CORTE DEI CONTI
Tasse, un paese di indigenti
Urge profonda riforma del sistema fiscale e nuovo patto sociale
di Stefano Mantegazza
Nei giorni in cui la Corte dei Conti conferma che sugli ultimi 6 anni le entrate fiscali sono cresciute di 55 miliardi e che il prelievo, a carico degli italiani, è arrivato al 43,4% del Pil, diventa ancora più interessante comprendere chi effettivamente paga le tasse in questo paese.
I numeri sono spesso per loro natura noiosi ma più di tante parole, servono a descrivere la realtà fiscale del Bel Paese: 61 milioni di abitanti; 41 milioni di dichiarazioni dei redditi; 19milioni (il 46,5% del totale) coloro che dichiarano redditi fino a 15.000 euro e per i quali la restante parte della collettività paga per la sola spesa sanitaria 42 miliardi l’anno; poco più di 1,5 milioni (4% del totale) i contribuenti che dichiarano redditi superiori ai 55.000 euro.
Questi numeri portano al seguente risultato: il 38% degli italiani (dipendenti e pensionati in larghissima parte) paga l’86% dell’IRPEF e l’11% paga più del 51% di tutta l’IRPEF.
Ora qualche breve riflessione: tutte le volte che un Presidente del Consiglio vi racconta sui media che la riforma che vi vuole rifilare è proprio quella che cambierà il paese, a meno che non sia quella fiscale, vi sta prendendo in giro.
Penso che in questi numeri nessuno possa riconoscere il nostro paese dove i disoccupati e i precari sono indubbiamente sempre più numerosi ma la maggior parte degli abitanti hanno case, macchine e telefonini di proprietà e penso che fino a quando l’enorme ricchezza sommersa continuerà a sfuggire alla Agenzia delle Entrate a causa di leggi totalmente e volutamente sbagliate, l’Italia non solo non potrà risalire la china ma rischia una nuova e più profonda crisi economica.

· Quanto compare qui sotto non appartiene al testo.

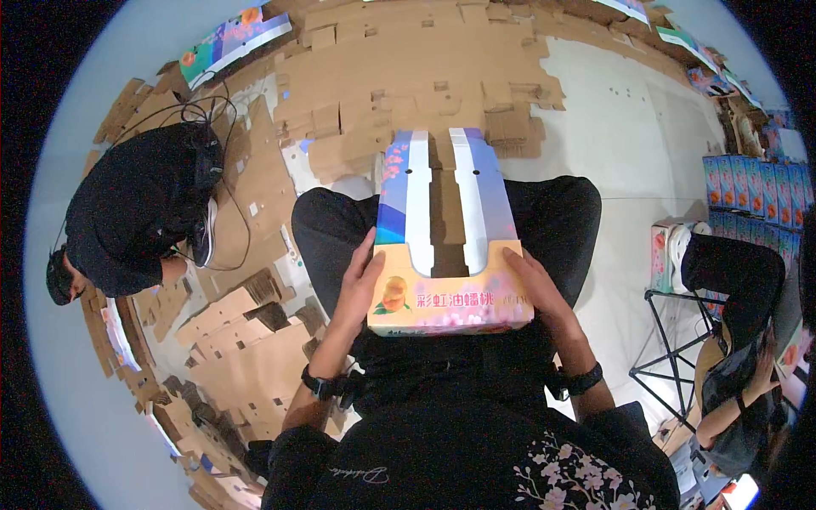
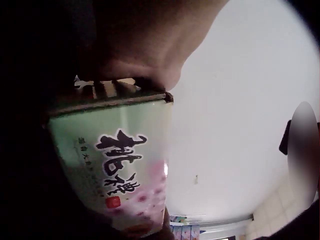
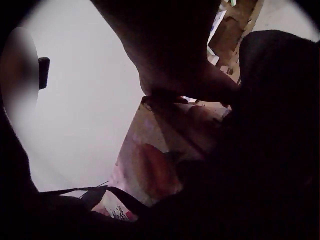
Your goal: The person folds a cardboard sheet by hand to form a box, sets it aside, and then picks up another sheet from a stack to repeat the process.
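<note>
A printed cardboard box (image 1: 450, 306) lies across the lap in the head view, its peach-coloured end panel toward the body. Two flaps with white inner strips (image 1: 418, 204) leave a long gap between them, showing brown cardboard. My left hand (image 1: 361, 276) grips the box's left side, thumb on the near corner. On the right side my right hand (image 1: 534, 280) grips the opposite corner, thumb on top. The left wrist view shows a green and pink box face (image 2: 120, 165) below the hand (image 2: 145, 55). The right wrist view is dark, with the hand (image 3: 185, 75) above a peach-printed face (image 3: 150, 165).
Flattened cardboard (image 1: 408, 59) covers the floor ahead and to the left. A person in black (image 1: 140, 212) crouches at left. At right are a folding stool (image 1: 671, 365), another seated person (image 1: 739, 408) and rows of stacked printed boxes (image 1: 752, 183).
</note>
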A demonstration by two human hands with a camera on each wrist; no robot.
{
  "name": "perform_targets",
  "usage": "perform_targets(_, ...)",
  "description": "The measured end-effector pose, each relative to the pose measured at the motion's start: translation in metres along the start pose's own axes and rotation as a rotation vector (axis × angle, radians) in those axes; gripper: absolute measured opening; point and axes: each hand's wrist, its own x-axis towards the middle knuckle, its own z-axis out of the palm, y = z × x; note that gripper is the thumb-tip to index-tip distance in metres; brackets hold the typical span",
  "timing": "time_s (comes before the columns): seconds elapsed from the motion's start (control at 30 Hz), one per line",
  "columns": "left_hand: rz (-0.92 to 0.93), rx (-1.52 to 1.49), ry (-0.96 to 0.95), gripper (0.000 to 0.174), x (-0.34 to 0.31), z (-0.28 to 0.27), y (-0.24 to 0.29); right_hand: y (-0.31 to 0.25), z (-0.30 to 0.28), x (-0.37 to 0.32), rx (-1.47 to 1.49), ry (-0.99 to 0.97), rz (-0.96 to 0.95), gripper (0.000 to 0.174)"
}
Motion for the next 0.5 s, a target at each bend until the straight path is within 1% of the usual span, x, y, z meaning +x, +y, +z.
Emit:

Chiudo questa breve riflessione con una domanda “retorica”, perché non risponderà, al Ministro Poletti.
Dei 19 milioni di contribuenti che dichiarano redditi fino al 15.000 euro solo 7 sono pensionati. Gli attivi di questa platea che paga in media 300 euro di tasse all’anno, versano pochissimi contributi previdenziali e potranno aspirare al massimo alla pensione sociale. Quando cominciamo a preoccuparci delle ricadute che si verificheranno?
Anche in questo caso drammatico la soluzione sta in provvedimenti utili ad allargare la platea dei contribuenti e non nei contorsionismi a cui stiamo assistendo che puntano a ridurre gli importi più alti delle pensioni vigenti e future.
Conclusione: i pochi numeri sottolineati indicano la necessità urgente di un sistema fiscale da riformare profondamente e di un patto sociale che il paese deve nuovamente stipulare.